Document Type

Dissertation

Date of Award

1970

Keywords

Economic development, Mathematical models, Dynamic models, International capital movements, Foreign investments

Degree Name

Doctor of Philosophy (PhD)

Department

Economics

First Advisor

Kenneth K. Kurihara

Second Advisor

Stanley H. Cohn

Third Advisor

John E. Latourette

Series

Social Sciences

Abstract

There has been a growing awareness that the traditional theory of international capital movements is static and must be reformulated by including dynamic elements that are common in the actual world. This awareness has long since occupied the mind of the present author whose study covers not only the so-called ‘classical’ theory of J.S. Mill, F.W. Taussig, F.G. Graham, et al, and the ‘modern’ theory of B. Ohlin, G. Harberler, R.F. Harrod, et al, in the field of international economics, but also the postwar development of the theory of economic growth initiated by R.F. Harrod and E.D. Domar. The lack of dynamic factors in the traditional theory of capital movements is due to the fact that capital movements have almost always been considered as a short-run problem that could and should be solved within the established balance-of-payments mechanism. The static and short-run nature of the established theory needs now to be supplemented by consideration of the dynamic and long-run aspects of international capital movements observed in the real world. The role of capital as a real factor of production ought to be introduced explicitly. Only fragments of that type of capital movement theory which is concerned with real capital as a productive factor exist today, as has been pointed out by R. Nurkse. In short, it is of academic as well as practical importance to theorize the dynamic and long-run aspect of international capital movements.
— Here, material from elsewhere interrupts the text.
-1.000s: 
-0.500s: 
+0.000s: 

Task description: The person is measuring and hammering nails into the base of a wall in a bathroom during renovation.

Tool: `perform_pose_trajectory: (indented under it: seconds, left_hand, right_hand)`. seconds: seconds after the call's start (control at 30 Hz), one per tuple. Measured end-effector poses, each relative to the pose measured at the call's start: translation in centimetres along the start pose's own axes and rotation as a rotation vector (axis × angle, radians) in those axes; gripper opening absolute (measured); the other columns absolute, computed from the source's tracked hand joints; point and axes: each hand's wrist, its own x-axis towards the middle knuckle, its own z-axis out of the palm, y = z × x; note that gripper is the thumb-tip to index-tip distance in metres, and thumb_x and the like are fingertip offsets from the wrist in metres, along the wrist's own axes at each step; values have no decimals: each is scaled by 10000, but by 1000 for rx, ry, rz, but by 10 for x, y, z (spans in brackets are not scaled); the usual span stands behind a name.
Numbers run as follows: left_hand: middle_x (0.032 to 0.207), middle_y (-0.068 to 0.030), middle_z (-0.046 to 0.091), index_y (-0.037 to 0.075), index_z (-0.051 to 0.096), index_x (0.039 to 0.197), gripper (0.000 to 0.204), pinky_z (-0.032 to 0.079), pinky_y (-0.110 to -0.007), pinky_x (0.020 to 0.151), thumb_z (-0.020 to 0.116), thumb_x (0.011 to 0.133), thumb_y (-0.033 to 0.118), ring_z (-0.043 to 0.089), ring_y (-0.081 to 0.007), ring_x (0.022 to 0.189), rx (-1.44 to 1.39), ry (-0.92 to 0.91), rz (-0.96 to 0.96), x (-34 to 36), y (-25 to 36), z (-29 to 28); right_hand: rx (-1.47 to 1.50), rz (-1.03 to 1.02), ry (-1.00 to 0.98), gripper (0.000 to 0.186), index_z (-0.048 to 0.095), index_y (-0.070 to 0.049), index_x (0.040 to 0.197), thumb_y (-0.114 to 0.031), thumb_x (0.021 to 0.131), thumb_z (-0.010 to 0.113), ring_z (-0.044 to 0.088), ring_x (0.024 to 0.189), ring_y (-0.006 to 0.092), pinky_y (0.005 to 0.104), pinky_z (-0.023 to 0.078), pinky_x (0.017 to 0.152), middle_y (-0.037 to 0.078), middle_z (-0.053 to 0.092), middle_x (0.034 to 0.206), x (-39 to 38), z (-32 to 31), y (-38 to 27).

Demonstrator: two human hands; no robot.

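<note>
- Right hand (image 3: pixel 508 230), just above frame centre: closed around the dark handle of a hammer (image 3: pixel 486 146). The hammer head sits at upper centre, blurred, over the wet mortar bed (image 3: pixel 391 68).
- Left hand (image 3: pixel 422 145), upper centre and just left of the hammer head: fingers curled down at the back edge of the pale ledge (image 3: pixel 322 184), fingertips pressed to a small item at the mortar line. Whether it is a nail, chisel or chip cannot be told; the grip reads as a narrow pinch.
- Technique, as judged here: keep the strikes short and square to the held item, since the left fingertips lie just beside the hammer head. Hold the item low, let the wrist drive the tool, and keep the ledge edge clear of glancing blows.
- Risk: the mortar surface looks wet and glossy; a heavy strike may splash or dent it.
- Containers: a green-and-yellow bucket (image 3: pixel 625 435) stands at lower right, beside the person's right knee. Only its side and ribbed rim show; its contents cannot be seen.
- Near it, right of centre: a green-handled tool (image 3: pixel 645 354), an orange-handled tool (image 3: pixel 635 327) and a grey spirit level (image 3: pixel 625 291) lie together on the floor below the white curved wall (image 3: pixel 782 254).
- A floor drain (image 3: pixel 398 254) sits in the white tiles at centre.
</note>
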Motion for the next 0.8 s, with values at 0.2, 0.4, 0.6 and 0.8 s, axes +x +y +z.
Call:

When it comes to the theory of economic growth, thus far there have been no substantial attempts made in this direction with the exception of a few such as H.G. Johnson’s, H. Brems’, P.K. Bardhan’s and D.C. Smith's. Among the two major currents of growth theory, the Harrod-Domar-type fixed-coefficient model still retains usefulness in comparison with the neo-classical variable-coefficient model. For the actual world is composed of capital-deficient economies, on the one hand, and economies with labor unions and pressure groups, on the other.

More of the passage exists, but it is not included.